About this exercise
Pull out of the data below the stretch of lines bounded by the one containing "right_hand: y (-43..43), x" and the one containing "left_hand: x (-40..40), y", both bounds included, unchanged.

::: Information shown

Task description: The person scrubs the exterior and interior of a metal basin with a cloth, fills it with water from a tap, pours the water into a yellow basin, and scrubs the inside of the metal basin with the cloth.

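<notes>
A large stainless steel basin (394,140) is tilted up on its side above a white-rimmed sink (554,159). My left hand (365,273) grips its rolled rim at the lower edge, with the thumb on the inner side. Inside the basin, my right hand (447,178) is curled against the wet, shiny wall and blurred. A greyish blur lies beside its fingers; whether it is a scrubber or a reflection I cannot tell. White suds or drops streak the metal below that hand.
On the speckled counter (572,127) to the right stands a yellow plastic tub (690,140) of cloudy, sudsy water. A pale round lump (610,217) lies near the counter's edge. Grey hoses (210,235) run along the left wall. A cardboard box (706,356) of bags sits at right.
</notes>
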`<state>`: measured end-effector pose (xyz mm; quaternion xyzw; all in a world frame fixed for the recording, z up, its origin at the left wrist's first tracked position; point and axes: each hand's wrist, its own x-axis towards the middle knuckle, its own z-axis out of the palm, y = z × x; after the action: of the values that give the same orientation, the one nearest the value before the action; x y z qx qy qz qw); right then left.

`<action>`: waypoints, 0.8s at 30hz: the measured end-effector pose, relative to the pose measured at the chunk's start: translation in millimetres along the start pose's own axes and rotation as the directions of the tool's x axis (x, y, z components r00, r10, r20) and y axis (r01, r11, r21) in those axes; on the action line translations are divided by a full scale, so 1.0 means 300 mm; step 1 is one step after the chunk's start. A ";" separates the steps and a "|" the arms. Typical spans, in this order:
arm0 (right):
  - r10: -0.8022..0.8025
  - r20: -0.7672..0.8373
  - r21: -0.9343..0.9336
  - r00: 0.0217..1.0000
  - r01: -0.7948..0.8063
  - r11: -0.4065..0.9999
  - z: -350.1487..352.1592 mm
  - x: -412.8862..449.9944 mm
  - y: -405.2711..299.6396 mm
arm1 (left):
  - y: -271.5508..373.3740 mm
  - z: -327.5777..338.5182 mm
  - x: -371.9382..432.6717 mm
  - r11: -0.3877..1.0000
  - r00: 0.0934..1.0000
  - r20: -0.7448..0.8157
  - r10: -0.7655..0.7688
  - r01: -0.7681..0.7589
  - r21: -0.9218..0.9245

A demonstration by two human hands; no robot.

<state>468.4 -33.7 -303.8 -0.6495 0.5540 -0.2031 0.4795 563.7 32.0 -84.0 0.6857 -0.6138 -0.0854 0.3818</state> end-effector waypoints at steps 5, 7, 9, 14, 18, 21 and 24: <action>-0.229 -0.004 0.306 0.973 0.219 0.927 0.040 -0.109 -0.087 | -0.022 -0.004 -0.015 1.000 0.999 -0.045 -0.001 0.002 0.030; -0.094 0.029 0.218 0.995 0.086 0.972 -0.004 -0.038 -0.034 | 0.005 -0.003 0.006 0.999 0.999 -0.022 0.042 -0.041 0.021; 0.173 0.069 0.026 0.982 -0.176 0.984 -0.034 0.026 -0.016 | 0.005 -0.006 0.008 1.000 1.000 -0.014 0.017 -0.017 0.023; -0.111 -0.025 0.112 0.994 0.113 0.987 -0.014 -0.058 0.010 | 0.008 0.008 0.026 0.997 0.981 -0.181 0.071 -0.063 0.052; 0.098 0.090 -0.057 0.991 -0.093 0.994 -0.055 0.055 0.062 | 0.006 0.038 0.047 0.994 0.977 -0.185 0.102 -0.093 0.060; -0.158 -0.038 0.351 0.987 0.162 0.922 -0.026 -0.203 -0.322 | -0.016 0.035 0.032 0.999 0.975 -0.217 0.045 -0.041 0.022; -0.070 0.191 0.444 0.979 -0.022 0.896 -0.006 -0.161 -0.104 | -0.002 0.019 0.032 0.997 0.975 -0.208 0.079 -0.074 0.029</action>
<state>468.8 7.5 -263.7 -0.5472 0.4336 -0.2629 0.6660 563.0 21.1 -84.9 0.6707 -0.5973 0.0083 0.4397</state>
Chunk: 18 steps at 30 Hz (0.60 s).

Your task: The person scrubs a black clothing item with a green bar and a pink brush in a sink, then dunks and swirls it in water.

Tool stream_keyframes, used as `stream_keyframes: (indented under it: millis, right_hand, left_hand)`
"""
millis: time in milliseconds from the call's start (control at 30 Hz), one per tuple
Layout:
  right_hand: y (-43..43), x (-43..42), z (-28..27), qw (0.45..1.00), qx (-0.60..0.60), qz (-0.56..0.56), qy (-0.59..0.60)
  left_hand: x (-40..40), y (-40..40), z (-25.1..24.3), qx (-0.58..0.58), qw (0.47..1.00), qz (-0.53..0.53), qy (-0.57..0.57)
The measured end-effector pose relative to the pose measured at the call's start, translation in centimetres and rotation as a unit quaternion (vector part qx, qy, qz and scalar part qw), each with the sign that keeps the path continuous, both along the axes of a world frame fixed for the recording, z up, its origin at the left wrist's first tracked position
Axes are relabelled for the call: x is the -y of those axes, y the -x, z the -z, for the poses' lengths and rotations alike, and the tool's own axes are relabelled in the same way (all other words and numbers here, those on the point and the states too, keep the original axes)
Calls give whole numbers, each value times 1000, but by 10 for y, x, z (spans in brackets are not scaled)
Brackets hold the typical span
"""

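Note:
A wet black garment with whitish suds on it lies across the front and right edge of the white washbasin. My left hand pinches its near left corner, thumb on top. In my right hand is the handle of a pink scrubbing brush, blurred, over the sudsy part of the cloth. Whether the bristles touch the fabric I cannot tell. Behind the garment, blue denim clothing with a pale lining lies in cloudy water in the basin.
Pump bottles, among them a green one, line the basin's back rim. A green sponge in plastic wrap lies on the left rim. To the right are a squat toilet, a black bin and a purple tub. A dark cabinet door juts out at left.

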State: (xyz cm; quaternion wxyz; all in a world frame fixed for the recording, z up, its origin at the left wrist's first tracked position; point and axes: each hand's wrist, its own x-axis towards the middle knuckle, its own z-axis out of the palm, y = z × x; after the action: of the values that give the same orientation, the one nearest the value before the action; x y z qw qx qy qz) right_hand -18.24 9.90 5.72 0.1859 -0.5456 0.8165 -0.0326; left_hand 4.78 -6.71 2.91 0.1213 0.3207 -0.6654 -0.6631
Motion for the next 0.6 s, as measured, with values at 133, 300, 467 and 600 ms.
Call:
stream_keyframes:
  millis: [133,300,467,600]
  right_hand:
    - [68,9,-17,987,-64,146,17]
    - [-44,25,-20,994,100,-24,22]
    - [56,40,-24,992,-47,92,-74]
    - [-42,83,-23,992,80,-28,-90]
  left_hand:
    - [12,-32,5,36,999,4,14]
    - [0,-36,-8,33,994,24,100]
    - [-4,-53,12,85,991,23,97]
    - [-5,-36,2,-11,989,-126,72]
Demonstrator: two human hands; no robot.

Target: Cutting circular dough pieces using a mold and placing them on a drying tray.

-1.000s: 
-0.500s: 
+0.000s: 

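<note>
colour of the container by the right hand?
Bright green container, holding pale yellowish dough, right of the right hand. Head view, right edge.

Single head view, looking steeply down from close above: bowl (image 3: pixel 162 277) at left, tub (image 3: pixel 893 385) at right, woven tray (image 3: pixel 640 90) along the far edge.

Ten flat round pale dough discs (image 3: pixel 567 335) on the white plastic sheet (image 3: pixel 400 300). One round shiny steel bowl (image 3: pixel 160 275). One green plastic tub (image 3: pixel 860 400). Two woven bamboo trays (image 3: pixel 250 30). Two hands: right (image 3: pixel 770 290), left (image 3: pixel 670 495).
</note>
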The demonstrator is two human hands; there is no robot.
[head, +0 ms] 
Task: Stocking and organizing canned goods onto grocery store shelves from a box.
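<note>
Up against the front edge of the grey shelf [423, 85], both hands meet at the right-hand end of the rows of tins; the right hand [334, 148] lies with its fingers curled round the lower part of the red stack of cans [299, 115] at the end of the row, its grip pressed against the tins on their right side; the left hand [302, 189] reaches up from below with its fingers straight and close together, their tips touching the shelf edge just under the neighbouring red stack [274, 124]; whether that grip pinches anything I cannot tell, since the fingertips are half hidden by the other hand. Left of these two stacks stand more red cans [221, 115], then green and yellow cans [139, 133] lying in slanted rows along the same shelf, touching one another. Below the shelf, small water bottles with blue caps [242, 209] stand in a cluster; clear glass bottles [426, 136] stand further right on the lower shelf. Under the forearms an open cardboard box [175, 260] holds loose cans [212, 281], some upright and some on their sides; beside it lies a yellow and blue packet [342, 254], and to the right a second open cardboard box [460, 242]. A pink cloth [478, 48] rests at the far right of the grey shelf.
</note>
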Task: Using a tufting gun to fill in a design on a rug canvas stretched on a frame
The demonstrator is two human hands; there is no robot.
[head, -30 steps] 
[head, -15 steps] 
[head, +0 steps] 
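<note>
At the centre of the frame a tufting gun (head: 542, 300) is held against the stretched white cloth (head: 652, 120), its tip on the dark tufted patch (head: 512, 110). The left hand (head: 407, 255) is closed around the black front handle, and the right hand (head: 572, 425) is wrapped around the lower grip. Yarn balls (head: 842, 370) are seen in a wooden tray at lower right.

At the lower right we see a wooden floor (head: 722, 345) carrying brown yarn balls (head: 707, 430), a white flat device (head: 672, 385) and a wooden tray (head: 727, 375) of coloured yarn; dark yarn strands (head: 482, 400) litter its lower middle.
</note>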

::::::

Solution to the exercise
  right_hand: y (-43..43), x (-43..42), z (-28..27), qw (0.45..1.00), qx (-0.60..0.60), qz (-0.56..0.56), qy (-0.59..0.60)
  left_hand: x (-40..40), y (-40..40), z (-25.1..24.3), qx (-0.58..0.58), qw (0.47..1.00), qz (-0.53..0.53), qy (-0.57..0.57)

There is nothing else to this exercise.